# [Work request]
Leave no line out. Transcribe the whole listing exactly.

# [Extracted information]
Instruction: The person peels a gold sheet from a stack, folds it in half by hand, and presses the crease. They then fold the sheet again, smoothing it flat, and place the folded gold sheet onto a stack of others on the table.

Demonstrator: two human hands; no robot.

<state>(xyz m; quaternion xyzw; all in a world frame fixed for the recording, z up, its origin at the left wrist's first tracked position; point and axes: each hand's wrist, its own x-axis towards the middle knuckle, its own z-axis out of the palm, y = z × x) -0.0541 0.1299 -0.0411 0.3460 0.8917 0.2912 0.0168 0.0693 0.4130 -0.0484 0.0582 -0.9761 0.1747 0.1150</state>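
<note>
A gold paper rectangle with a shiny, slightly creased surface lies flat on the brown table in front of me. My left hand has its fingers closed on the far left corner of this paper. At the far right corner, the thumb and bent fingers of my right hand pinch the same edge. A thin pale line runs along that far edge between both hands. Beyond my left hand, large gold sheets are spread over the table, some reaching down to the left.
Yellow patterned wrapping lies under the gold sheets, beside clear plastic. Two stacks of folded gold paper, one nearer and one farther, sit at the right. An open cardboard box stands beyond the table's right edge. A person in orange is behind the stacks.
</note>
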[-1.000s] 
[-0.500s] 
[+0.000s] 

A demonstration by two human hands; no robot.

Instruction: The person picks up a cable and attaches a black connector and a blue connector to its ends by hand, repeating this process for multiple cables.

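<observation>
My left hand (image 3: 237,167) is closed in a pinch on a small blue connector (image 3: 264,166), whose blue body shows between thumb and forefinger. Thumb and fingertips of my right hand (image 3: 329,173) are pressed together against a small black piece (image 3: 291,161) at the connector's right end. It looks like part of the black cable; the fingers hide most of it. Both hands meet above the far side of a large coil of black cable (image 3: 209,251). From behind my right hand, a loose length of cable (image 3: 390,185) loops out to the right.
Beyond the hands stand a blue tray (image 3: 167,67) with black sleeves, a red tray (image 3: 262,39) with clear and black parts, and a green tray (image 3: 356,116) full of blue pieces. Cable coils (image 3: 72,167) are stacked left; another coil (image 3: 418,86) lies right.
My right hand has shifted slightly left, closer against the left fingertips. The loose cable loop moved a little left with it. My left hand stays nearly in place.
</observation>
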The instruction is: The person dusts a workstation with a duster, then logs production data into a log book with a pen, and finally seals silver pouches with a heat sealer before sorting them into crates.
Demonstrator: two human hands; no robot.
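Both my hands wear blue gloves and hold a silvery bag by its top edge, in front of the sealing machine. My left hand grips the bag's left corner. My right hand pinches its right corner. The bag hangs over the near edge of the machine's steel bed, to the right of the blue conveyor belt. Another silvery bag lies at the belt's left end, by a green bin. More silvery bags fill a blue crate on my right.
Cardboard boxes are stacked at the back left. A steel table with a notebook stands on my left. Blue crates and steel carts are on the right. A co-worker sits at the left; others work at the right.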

# [Solution for this task]
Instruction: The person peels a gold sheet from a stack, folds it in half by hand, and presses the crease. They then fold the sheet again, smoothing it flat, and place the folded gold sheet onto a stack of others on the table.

Demonstrator: two human hands; no robot.

<state>(xyz m; quaternion xyzw; all in a world frame fixed for the recording, z up, its origin at the left wrist's first tracked position; point and axes: each hand's wrist, its own x-axis towards the middle knuckle, its own z-axis out of the palm, y = z × x) -0.0541 0.1299 -0.0411 0.3460 0.8917 0.2912 0.0168 0.0693 0.4130 -0.0484 0.0582 -0.9761 0.1747 0.1150</state>
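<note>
A gold paper rectangle with a shiny, slightly creased surface lies flat on the brown table in front of me. My left hand has its fingers closed on the far left corner of this paper. At the far right corner, the thumb and bent fingers of my right hand pinch the same edge. A thin pale line runs along that far edge between both hands. Beyond my left hand, large gold sheets are spread over the table, some reaching down to the left.
Yellow patterned wrapping lies under the gold sheets, beside clear plastic. Two stacks of folded gold paper, one nearer and one farther, sit at the right. An open cardboard box stands beyond the table's right edge. A person in orange is behind the stacks.
</note>
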[-1.000s] 
[-0.500s] 
[+0.000s] 

A demonstration by two human hands; no robot.

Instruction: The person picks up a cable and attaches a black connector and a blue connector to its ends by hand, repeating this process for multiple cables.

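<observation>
My left hand (image 3: 237,167) is closed in a pinch on a small blue connector (image 3: 264,166), whose blue body shows between thumb and forefinger. Thumb and fingertips of my right hand (image 3: 329,173) are pressed together against a small black piece (image 3: 291,161) at the connector's right end. It looks like part of the black cable; the fingers hide most of it. Both hands meet above the far side of a large coil of black cable (image 3: 209,251). From behind my right hand, a loose length of cable (image 3: 390,185) loops out to the right.
Beyond the hands stand a blue tray (image 3: 167,67) with black sleeves, a red tray (image 3: 262,39) with clear and black parts, and a green tray (image 3: 356,116) full of blue pieces. Cable coils (image 3: 72,167) are stacked left; another coil (image 3: 418,86) lies right.
My right hand has shifted slightly left, closer against the left fingertips. The loose cable loop moved a little left with it. My left hand stays nearly in place.
</observation>
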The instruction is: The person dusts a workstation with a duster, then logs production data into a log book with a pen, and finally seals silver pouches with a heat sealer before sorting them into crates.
Demonstrator: two human hands; no robot.
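Both my hands wear blue gloves and hold a silvery bag by its top edge, in front of the sealing machine. My left hand grips the bag's left corner. My right hand pinches its right corner. The bag hangs over the near edge of the machine's steel bed, to the right of the blue conveyor belt. Another silvery bag lies at the belt's left end, by a green bin. More silvery bags fill a blue crate on my right.
Cardboard boxes are stacked at the back left. A steel table with a notebook stands on my left. Blue crates and steel carts are on the right. A co-worker sits at the left; others work at the right.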

The response to this exercise is now complete.